Отар ответил не сразу. Он залез в карман, достал сигарету и долго разминал ее. Следователь поднес ему спичку. Отар лениво склонился к его руке, прикурил и глубоко затянулся.
— Разумеется, теоретически возможен и такой вариант, — наконец согласился он, глядя следователю в глаза.
— Только теоретически? — улыбнулся тот.
— Только! Я убежден, что за рулем сидел сам Хеладзе.
— И я убежден. Вы думаете, что я не убежден? Но это ничего не значит.
— Если и вы убеждены, то это значит очень многое…
Следователь скорбно улыбнулся, словно говоря: что ты понимаешь в нашем деле? От Отара не ускользнул скрытый смысл его улыбки.
— Для суда и теоретическая возможность такого варианта весьма весомый факт, — Следователь придвинул стул и сел.
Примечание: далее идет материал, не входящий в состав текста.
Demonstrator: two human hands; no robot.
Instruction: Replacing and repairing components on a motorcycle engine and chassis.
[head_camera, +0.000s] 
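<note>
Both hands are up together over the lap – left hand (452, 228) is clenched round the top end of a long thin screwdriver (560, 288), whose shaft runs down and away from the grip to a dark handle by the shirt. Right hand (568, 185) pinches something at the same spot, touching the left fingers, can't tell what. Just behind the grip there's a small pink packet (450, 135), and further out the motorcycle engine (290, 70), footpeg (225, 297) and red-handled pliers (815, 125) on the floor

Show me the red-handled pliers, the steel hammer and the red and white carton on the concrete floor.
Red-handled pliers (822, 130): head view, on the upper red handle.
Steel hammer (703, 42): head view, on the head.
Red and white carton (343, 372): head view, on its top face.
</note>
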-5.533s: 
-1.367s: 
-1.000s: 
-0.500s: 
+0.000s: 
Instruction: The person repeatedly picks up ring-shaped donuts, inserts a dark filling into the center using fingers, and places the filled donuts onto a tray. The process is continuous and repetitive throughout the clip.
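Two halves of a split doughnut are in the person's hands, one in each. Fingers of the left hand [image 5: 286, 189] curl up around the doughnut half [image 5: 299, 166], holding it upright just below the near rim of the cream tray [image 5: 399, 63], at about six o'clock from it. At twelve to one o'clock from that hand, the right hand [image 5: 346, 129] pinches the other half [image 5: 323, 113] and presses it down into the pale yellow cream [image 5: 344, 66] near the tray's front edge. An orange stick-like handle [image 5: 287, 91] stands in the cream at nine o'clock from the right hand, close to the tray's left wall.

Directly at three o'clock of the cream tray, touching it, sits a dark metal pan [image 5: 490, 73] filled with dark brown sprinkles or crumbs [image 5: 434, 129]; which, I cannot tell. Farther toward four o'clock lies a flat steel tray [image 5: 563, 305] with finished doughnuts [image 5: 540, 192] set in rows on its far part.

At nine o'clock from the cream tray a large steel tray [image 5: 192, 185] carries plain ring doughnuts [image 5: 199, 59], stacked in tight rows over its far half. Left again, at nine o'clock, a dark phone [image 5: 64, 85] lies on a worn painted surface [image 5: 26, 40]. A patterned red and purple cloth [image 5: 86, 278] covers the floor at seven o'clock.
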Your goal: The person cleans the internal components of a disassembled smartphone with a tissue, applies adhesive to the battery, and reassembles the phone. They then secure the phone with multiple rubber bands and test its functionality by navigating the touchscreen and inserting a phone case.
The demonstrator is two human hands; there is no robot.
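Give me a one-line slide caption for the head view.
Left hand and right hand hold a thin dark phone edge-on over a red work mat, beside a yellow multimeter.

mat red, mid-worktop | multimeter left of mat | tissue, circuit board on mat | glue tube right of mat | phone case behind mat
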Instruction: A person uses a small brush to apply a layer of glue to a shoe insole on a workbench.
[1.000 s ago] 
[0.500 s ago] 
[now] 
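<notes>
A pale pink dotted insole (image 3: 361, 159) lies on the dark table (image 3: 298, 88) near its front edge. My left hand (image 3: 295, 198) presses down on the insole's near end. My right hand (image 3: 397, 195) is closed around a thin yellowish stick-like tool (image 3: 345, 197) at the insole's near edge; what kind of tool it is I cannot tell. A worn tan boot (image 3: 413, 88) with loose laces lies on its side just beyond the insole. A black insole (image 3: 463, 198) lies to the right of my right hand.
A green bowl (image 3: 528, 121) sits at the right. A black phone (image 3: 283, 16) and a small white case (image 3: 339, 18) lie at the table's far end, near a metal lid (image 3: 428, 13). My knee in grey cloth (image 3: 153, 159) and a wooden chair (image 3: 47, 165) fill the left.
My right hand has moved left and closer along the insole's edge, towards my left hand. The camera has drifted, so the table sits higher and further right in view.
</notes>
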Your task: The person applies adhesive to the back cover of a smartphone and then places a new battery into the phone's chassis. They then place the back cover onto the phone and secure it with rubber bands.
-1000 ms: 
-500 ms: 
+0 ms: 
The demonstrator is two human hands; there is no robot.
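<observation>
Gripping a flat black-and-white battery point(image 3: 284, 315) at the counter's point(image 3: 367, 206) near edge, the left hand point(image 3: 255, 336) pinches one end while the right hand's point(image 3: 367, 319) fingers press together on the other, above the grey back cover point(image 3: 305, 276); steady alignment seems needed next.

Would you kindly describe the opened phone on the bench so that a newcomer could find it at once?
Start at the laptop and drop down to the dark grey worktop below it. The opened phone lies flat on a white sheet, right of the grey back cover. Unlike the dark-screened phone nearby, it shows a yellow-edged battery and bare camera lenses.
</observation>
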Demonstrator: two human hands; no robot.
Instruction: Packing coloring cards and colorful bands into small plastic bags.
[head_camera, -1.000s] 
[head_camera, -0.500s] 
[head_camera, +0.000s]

— Здесь все упирается в ваше умение и способности. На то вы и следователь, чтобы, имея на руках столько доказательств, распутать дело.
— А если появится человек, который признается, что он угнал машину, что тогда?
От этих слов Отар вздрогнул и насторожился. Он уставился на следователя, словно хотел уразуметь скрытый смысл фразы. Он никак не мог понять, куда клонит следователь.
— Да, если появится такой человек?.. — повторил следователь.
— Тогда предложенный вами вариант будет возможен не только теоретически.
— Вы и сейчас уверены в своей правоте? — насмешливо улыбнулся следователь.
— Абсолютно, — спокойно отрезал Отар и откинулся на спинку стула.